The mystics have many things to teach us. One of them is the path to God—or what is sometimes called the Mystic Way. Typically, this way is described in terms of three movements: purgation, illumination, and union. Some Protestants react negatively to these stages, viewing them as works righteousness or concluding that they are based on a diminished view of what is accomplished in justification. But the Mystic Way is simply the process of sanctification, what happens as we grow in faith. And an understanding of these three movements on this journey can help us better appreciate the variety of ways in which we come to God.
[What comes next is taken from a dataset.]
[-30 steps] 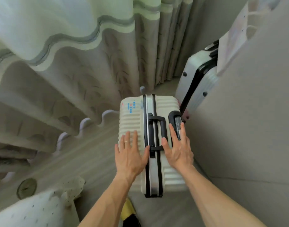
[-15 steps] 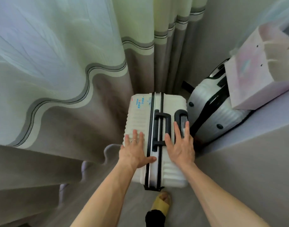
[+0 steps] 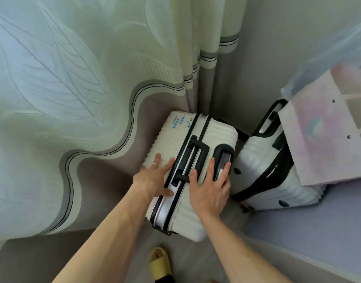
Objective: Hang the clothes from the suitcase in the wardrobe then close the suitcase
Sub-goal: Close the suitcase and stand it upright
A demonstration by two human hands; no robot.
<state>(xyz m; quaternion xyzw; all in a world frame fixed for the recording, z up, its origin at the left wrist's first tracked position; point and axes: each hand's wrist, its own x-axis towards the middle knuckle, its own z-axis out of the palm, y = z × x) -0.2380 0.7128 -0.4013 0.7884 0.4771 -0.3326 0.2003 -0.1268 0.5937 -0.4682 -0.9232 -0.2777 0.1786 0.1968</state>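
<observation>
Suitcase (image 3: 171, 135) shifted deeper into the corner since half a second ago, and now sits skewed, with its far end against the curtain (image 3: 52, 78).

Item: white ribbed hard-shell case, upright on the floor, shut along its black frame, carry handle (image 3: 198, 146) folded flat, just beside a second suitcase (image 3: 263, 172) that bears a paper bag (image 3: 322, 139). Left hand (image 3: 153, 178), ring (image 3: 154, 164) on one finger, still lies flat with fingers spread on the left half of the top. Right hand (image 3: 210, 190) lies flat on the right half, fingertips over the pull-handle recess (image 3: 223, 158). Neither hand grips anything. Hands apart, either side of the carry handle. Yellow slipper (image 3: 160, 262) at the lower edge. Wardrobe and clothes not in view. Assessment: closing appears done and the case is being stowed, so the task is likely at its end.
</observation>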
The mystics also have much to teach us about prayer. They make a distinction between what they describe as two ways of experiencing God: the apophatic and cataphatic ways, which can also be understood as two broad types of prayer. To understand this distinction, think about how you would describe velvet to someone who had never seen it. You might try comparing it to other fabrics or describing how it looks or feels or even hangs. But you may also find yourself contrasting it to other fabrics and saying, “It doesn’t feel like . . .” This brings us to the difference between the cataphatic and apophatic ways to experience or relate to God. The cataphatic way describes in positive language; the apophatic describes by negation. The way of negation tells us what God isn’t. It creates space for mystery and leaves room for what we cannot know of God, what is beyond our understanding. The apophatic way is a part of the writings of the mystics that attracts postmodern readers. It reminds us that God is more mysterious than our finite minds can comprehend.
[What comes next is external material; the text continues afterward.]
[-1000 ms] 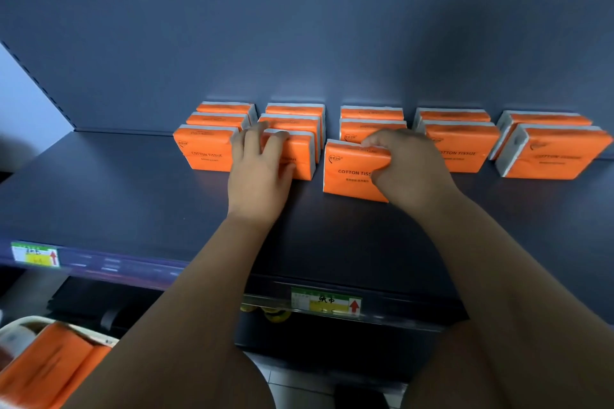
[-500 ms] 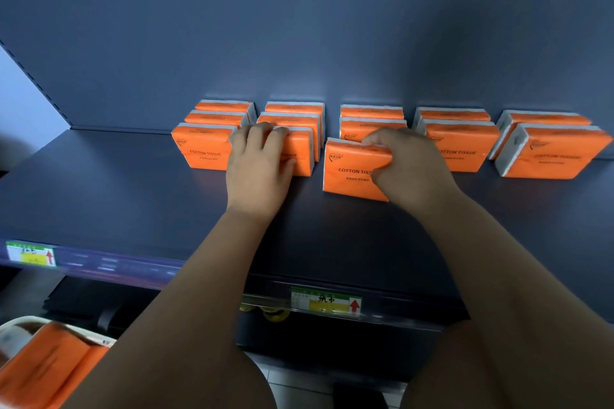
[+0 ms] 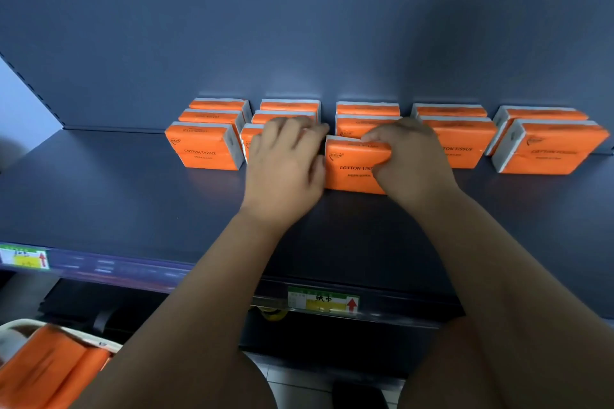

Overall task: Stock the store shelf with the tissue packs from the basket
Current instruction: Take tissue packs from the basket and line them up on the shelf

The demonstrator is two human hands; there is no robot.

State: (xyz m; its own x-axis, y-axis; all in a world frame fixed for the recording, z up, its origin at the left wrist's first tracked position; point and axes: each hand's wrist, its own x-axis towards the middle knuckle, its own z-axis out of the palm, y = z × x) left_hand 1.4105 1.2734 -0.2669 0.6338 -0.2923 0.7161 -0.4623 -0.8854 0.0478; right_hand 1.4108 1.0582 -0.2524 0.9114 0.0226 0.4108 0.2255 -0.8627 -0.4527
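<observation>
Orange tissue packs labelled COTTON TISSUE stand in several columns at the back of the dark shelf (image 3: 133, 196). My right hand (image 3: 410, 159) grips the front pack of the middle column (image 3: 349, 166), fingers curled over its top edge; this pack stands further forward than the other front packs. My left hand (image 3: 285, 163) is blurred and lies with loosely bent fingers over the front pack of the second column (image 3: 247, 139), its side close to the left end of the gripped pack. More orange packs (image 3: 50, 372) lie in the white basket (image 3: 13, 325) at the bottom left.
Price tags (image 3: 324, 300) (image 3: 25, 257) sit on the shelf's front rail. The shelf's back wall rises right behind the rows. Further packs stand at the right (image 3: 548, 153) and left (image 3: 202, 149). A lower shelf and tiled floor lie below.
My left hand has slid right from the second column's front pack toward the middle pack. My right hand keeps its grip on the middle pack, which has hardly moved.
</observation>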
The Body and Women’s Voices
Mysticism also challenges our relationship to our bodies. The lives of the mystics were often characterized by self-denial and a rigorous degree of asceticism. Anthony Synnott reminds us that we still have ascetics. Today, our modern ascetics are the athletes who push their bodies to perform at higher and higher levels of functioning.Synnott, Anthony.The Body Social (Milton Park, Abingdon, Oxfordshire, England: Routledge, 1993) But the mystics present important questions for us to consider. What is the role of the denial of the body in Christian spirituality? And what is the connection between our spiritual life and our physical or psychological well-being?
Many of the famous Christian mystics were women. Think, for example, of Julian of Norwich, Catherine of Siena, or Teresa of Avila. While they wrote under male authority, and often their words were directed or even inscribed by men, we are fortunate that we can still hear their voices in the texts that have been left for us. Reading them, we hear the passion and sensuality they brought to their understanding of their relationship to God. Sometimes their language makes us blush as they describe Jesus or God as the lover of their souls. The fact that this language jars us raises the question of why we are afraid to move towards that level of intimacy with God. God invites us, like Hosea and Gomer, to allow ourselves to be wooed in the wilderness by our Beloved. We also hear these deep expressions of love in the works of male mystics such as Bernard of Clairvaux, Bonaventure, John of the Cross, and Augustine, but nowhere is it clearer than in the words of the female mystics.